Set priorities and benchmarks to guide your quality improvement efforts.
Whether you are in a Value-Based Purchasing pilot state or not, it’s time to get cracking on VBP preparation.
The VBP model begins for all home health agencies in nine states in a few short weeks, although the payment impact won’t be felt until 2018. It’s critical for agencies in those states (Massachusetts, Maryland, North Carolina, Florida, Washington, Arizona, Iowa, Nebraska, and Tennessee) to gear up as quickly as possible. But agencies in other states need to get their VBP engines running as well. Why? “The cultural shift and focus on results must start as soon as possible,” stresses Bobby Lolley with the Home Care Association of Florida.
“There is no way around it, quality takes time and time will have to be invested at each and every step in this process.”
HHAs nationwide should consider these steps to increase their chance of success under VBP:
1. Register. In VBP states, agencies “need to follow the straightforward steps of … establishing their agencies’ HHVBP point of contact and obtaining a user account on the CMS portal,” Lolley advises.
A Dec. 17 Open Door Forum presentation by CMS takes agencies through the process step by step. See the instructions in the slides at https://innovation.cms.gov/Files/slides/hhvbp-odf-homehealthagencies.pdf.
All agencies in the nine pilot states must report three new VBP measures via the portal starting in October for the July-September period.
Agencies in non-VBP states don’t yet have to report the measures, which are Influenza Vaccination Coverage for Home Health Care Personnel; Herpes zoster (Shingles) vaccination: Has the patient ever received the shingles vaccination; and Advanced Care Plan.
2. Seek out education and training. HHAs need to be “getting as much information as they can on VBP,” Lolley urges. CMS and its VBP contractor The Lewin Group is providing the Dec. 17 Open Door Forum, and more training going forward. CMS and Lewin will establish a “HHVBP Connect” website that will contain webinar recordings and materials; newsletters; FAQs; and “a chat function that will allow HHA’s to share,” CMS says in its ODF slides.

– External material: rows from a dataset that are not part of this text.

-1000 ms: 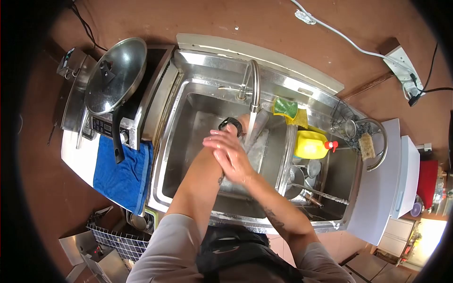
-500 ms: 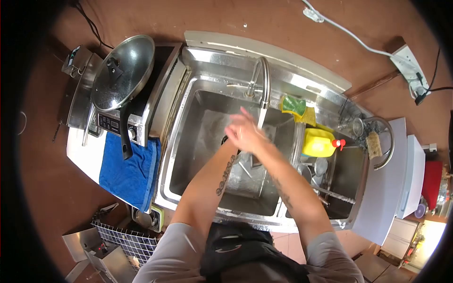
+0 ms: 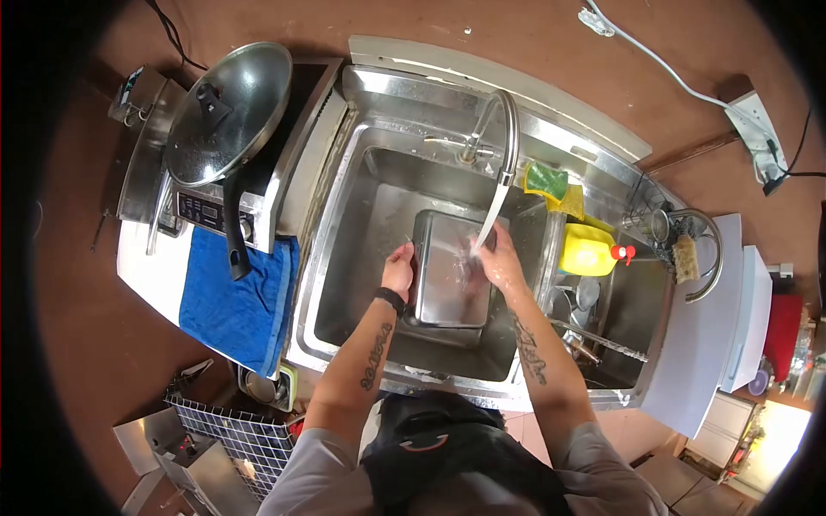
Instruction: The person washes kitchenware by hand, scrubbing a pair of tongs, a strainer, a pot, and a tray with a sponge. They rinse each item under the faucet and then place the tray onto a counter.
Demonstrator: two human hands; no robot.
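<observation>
A rectangular stainless steel pan (image 3: 447, 284) is in the left basin of the sink (image 3: 344, 232). My left hand (image 3: 398, 272) grips the pan's left side, with a dark band on the wrist. On the opposite side, my right hand (image 3: 502, 261) holds the pan's right edge, its fingers partly in the water. Water runs from the curved faucet (image 3: 514, 138) onto the pan near my right fingers. Green and yellow sponges (image 3: 547, 182) lie on the sink ledge, to the right of the faucet.
A yellow bottle (image 3: 588, 249) with a red top stands by the right basin, which holds metal utensils. At the left are a lidded frying pan (image 3: 228, 112) on a cooker and a blue towel (image 3: 232, 297). A wire basket (image 3: 237, 443) is at lower left.
My hands were close together under the faucet. They have moved apart and down, taking hold of the pan's two sides. The pan now shows clearly between them.
</observation>
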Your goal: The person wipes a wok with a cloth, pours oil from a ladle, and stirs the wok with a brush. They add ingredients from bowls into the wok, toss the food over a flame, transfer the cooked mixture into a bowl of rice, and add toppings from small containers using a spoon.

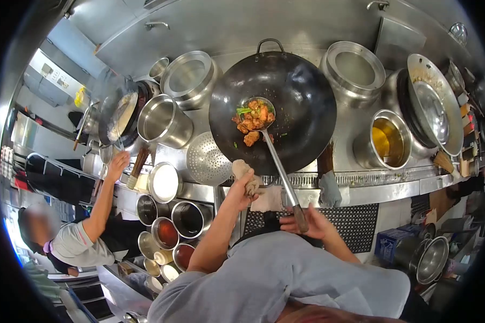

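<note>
The steel ladle (281, 168), its bowl holding browned food chunks (260, 114) inside the wok (302, 97), should feel stiff and bowl-heavy, best held by its brown grip (299, 219), where the right hand (316, 222) spreads loosely, the left hand (241, 192) pinching a cloth (244, 173) at the wok's near edge.

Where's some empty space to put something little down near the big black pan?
Bare steel counter shows between the wok and the pot of yellow liquid. Another small patch lies between the wok and the tall left pot. It's crowded below and left of the perforated strainer, where open containers stand packed together.
</note>
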Available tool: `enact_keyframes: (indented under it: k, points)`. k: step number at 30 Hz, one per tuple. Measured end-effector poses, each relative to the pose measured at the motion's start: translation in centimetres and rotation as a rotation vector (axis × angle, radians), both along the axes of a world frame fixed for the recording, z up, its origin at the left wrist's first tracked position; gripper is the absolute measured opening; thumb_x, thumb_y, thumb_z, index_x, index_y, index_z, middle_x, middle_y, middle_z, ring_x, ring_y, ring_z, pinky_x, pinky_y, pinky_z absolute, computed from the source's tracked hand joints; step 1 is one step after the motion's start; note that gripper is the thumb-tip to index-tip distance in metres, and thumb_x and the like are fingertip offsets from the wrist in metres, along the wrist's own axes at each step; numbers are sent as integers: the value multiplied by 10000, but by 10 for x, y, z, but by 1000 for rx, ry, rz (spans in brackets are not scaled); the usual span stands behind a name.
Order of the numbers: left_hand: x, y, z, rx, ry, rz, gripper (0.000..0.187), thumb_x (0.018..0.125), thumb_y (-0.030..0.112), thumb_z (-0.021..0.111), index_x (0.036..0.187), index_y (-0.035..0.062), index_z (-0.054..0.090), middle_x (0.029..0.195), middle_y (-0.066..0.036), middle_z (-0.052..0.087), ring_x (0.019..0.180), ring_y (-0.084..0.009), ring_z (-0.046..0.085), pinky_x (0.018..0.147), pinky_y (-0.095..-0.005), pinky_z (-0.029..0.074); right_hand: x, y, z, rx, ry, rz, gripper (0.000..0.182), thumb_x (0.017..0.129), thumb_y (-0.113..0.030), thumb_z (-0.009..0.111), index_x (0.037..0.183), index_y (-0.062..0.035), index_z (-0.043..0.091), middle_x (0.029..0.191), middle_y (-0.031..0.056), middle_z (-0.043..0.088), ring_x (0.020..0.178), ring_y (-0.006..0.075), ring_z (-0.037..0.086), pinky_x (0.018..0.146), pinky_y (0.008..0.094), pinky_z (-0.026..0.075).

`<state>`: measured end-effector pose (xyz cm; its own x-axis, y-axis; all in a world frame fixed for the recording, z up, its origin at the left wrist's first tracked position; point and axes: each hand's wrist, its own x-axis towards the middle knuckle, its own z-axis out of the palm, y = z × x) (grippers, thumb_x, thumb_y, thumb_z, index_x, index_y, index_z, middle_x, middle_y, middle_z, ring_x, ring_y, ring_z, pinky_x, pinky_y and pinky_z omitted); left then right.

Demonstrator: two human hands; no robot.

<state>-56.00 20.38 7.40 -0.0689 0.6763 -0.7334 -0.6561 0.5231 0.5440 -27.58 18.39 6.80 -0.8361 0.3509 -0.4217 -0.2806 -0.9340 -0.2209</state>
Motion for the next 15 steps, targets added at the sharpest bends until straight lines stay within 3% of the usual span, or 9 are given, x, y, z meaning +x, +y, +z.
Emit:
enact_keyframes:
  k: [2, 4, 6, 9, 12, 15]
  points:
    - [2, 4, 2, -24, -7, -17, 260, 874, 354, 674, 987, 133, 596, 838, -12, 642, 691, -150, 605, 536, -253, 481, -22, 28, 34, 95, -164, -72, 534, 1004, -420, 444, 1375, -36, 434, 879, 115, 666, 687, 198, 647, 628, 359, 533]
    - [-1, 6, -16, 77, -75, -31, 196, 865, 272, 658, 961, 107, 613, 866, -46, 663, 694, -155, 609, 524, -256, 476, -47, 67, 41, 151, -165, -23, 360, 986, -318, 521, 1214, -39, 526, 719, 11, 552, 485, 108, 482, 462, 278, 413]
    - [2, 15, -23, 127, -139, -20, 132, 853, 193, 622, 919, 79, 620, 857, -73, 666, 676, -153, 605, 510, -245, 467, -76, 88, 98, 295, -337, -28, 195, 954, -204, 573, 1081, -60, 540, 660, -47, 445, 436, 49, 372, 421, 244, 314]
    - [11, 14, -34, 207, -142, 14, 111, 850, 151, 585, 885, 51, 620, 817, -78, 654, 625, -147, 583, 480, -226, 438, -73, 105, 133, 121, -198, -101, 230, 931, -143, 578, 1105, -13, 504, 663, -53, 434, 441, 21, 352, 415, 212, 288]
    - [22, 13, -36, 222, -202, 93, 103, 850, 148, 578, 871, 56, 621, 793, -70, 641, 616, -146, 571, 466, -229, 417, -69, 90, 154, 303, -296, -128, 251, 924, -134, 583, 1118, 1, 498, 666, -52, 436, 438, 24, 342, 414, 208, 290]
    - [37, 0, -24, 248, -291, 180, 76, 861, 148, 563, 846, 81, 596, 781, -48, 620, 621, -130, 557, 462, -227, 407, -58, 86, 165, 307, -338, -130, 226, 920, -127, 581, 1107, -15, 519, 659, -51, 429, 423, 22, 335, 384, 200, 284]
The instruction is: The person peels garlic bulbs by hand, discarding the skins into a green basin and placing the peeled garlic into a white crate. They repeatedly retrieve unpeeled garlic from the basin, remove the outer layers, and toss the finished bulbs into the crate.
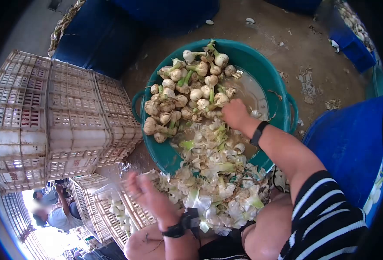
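A round green tub holds a pile of whitish bulbs with short green stems and some brownish water. My right hand reaches into the tub at the right edge of the pile, its fingers curled down beside a bulb; what they hold, if anything, is hidden. Loose peels and leaves cover the near part of the tub and spill over its rim toward my lap. My left hand is raised left of the peels, blurred by motion, with its fingers apart and nothing visible in it.
Stacked white plastic crates stand at the left. A lower crate holds white bulbs. Blue containers stand at the right, with more blue tubs at the top. People sit at the lower left. Scraps lie on the wet floor.
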Motion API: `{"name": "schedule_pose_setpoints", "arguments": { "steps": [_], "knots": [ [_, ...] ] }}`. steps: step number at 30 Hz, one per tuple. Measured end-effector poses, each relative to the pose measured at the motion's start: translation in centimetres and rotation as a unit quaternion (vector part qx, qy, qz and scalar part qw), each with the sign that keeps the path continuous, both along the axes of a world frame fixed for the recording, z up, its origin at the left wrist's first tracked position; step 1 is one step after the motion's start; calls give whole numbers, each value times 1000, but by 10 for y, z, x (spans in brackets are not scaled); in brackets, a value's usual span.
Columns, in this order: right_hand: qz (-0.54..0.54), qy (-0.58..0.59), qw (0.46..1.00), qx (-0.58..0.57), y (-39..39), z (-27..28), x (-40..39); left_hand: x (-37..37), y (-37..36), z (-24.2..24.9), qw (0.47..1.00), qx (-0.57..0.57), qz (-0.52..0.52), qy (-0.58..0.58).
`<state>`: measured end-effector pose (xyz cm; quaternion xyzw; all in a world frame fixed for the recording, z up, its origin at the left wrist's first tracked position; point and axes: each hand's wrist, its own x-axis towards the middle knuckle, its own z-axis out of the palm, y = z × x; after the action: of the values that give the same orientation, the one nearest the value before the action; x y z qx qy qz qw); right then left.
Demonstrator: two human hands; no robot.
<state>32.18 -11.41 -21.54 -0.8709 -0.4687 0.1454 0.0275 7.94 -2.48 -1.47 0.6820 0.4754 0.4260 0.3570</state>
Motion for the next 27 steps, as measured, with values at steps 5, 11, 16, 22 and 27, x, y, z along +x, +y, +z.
{"name": "schedule_pose_setpoints", "arguments": {
  "steps": [5,11,16,22,27],
  "knots": [
    [-263,573,681,372,31,126,-60,34,-28,-61,945,-231,-216,-81],
    [103,222,881,405,23,137,-97,31,-2,-44,930,-321,-126,-126],
    [135,238,917,291,18,134,-116,16,1,-52,900,-407,-99,-123],
    [95,428,832,340,16,121,-102,18,2,-53,870,-431,-129,-203],
    [128,289,904,288,19,111,-110,11,8,-58,858,-458,-161,-168]
  ]
}}
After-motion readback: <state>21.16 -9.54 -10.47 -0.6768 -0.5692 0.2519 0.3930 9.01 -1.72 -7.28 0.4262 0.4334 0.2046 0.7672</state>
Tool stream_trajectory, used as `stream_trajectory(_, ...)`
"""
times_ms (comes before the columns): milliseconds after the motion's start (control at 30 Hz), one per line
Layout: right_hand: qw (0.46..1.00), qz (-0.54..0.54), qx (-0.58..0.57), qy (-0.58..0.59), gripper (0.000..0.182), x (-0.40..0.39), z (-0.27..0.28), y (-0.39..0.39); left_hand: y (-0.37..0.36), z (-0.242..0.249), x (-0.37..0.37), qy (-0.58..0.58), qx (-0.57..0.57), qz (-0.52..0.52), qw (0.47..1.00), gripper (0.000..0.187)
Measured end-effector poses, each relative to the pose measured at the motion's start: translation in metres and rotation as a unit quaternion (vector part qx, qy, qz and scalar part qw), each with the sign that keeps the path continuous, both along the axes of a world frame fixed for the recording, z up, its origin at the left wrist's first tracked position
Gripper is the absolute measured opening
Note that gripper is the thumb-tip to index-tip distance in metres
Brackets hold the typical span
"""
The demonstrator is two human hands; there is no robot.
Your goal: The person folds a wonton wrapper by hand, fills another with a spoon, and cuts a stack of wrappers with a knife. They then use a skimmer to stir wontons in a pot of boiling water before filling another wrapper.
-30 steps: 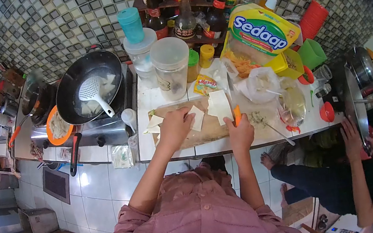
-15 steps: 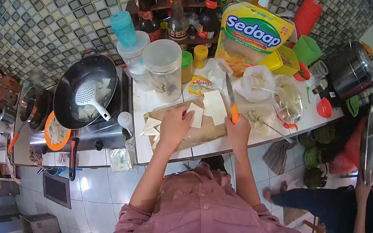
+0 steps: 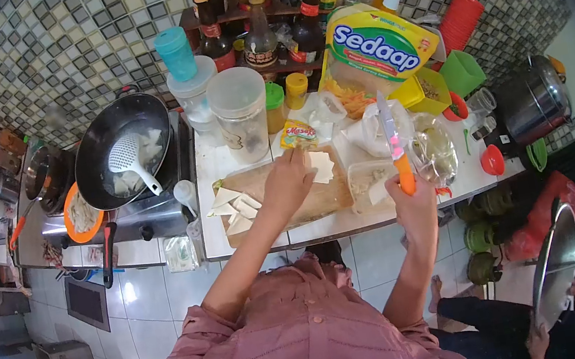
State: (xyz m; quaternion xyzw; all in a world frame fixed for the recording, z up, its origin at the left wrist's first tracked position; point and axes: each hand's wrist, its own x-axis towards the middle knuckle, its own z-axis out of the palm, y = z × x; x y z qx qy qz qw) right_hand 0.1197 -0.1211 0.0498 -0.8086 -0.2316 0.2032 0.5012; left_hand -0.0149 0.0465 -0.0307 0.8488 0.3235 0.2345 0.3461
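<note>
A wooden cutting board (image 3: 250,181) lies on the white tiled counter in front of me. On its right half is a small stack of white wrapper sheets (image 3: 323,165). My left hand (image 3: 289,183) is at the left edge of that stack, fingers drawn together on it; the fingertips are partly hidden. Cut white wrapper pieces (image 3: 233,207) lie spread at the board's left end. My right hand (image 3: 415,208) grips a knife (image 3: 404,172) by its orange handle, blade pointing up and away, right of the board. Beneath it sits a clear tub (image 3: 363,184) of chopped filling.
On the stove at left stands a black wok (image 3: 93,165) with a white slotted ladle (image 3: 130,159) inside. An orange plate (image 3: 82,212) is beside it. Jars (image 3: 239,112), bottles and a Sedaap pack (image 3: 379,45) line the back. Another person holds a pan (image 3: 553,265) at lower right.
My right hand has carried the knife rightward, away from the board. My left hand has shifted right and forward to the sheets. The other person's pan has moved lower and left.
</note>
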Motion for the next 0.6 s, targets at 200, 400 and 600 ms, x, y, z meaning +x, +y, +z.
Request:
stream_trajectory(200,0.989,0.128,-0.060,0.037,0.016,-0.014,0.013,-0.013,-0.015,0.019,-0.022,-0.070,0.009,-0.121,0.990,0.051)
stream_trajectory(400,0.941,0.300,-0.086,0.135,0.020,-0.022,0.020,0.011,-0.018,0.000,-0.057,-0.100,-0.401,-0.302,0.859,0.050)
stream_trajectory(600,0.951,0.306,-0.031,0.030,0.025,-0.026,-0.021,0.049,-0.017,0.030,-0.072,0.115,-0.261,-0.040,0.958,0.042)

Agencies should “learn all of the details that are available about the program,” agrees Ann Horton with the Maryland-National Capital Homecare Association.
“Participating in both the educational programs being conducted by CMS, their respective state associations and our valued industry partners is a great start,” says Marie Fredette of the Arizona Association for Home Care.
“The state executives in the 9 [pilot] states are coordinating closely, evaluating the various training programs available, and partnering to bring their members only the most credible information,” says Horton, who urges state association membership.
3. Train your staff. Once you have a handle on the program basics, it’s time to educate your staff whose assessments and practices will be determining your VBP scores. You’ll need to get “staff on board to understand the immediate and long term implications,” counsels Pat Kelleher with the Home Care Alliance of Massachusetts.
4. Set priorities. With 24 measures in play, HHAs will have to narrow their focus to improve their scores, Kelleher believes. Decide which priorities will receive the lion’s share of your resources.
Tip: Look to your star ratings and Home Health CAHPS data to help determine your focus, she advises.
But beware, the scores CMS uses on Home Health Compare won’t be exactly the same as those used for VBP due to population differences, Lolley warns (see story, p. 346). Make sure you understand the scoring methodology, Fredette urges.
5. Establish internal benchmarks. CMS isn’t providing benchmarks ahead of time that determine when HHAs will receive a reward, a penalty, or stay even under the program. You’ll need to figure those out for yourself as the program launches, Kelleher notes. And if pilot agencies bet wrong, they could lose up to 3 percent of their reimbursement in 2018. Agencies in other states likely won’t be far behind, since CMS is eager to ramp up VBP as quickly as possible. Experts estimate it could go nationwide within a few years.
Again, your star ratings and HH CAHPS info can help guide you, experts recommend.
But that won’t be enough. “It will be critical that CMS provides agencies with a more transparent and deliberate way to evaluate their own performance and how they compare to others,” Lolley tells Eli.
6. Nail down your quality improvement P&P. “Ensure your agency has a method/structure for utilizing the data gleaned … to guide performance improvement efforts,” Fredette says.
7. Make haste. There’s no time to waste in setting your VBP plans in motion. “CMS has released this pilot so quickly and have still yet to release information on the population they are looking at when evaluating performance,” Lolley criticizes. “This leaves providers with a very short window to gather their agency’s data, know what they need to improve, make process changes, and implement all of the strategies they need to thrive under a new payment system.”
Bottom line: “In the end, CMS rushed the rollout of this initiative and sadly providers will pay the highest price for their lack of planning,” Lolley fears.
HHAs not yet under VBP should use this head start to get a jump on all these necessary and time-consuming steps, experts urge.